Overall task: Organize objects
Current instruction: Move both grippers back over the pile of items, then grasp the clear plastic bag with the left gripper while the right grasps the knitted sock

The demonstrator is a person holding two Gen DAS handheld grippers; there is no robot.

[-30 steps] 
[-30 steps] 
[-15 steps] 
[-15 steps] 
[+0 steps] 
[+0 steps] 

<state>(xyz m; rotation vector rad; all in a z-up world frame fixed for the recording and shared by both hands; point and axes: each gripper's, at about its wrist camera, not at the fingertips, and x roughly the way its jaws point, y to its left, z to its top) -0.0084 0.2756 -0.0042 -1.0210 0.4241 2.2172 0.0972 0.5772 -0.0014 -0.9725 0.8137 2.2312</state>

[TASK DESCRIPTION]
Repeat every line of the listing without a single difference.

[ANSWER TO THIS TASK]
Overall task: Organize objects
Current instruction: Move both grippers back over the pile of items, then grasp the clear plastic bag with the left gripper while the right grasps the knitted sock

The demonstrator is a person holding two Gen DAS handheld grippers; there is no robot.

[-30 steps] 
[-30 steps] 
[-15 steps] 
[-15 steps] 
[+0 steps] 
[+0 steps] 

<state>(xyz m; rotation vector rad; all in a z-up world frame fixed for the recording and shared by both hands; point and axes: each gripper's, at about its wrist camera, not at the fingertips, and x roughly the way its jaws point, y to its left, z to its top) -0.0084 0.2756 -0.0042 -1.0210 0.4241 2.2172 0.0972 0.5772 -0.0014 -0.9725 0.8137 2.2312</state>

Work on the exercise is now finished.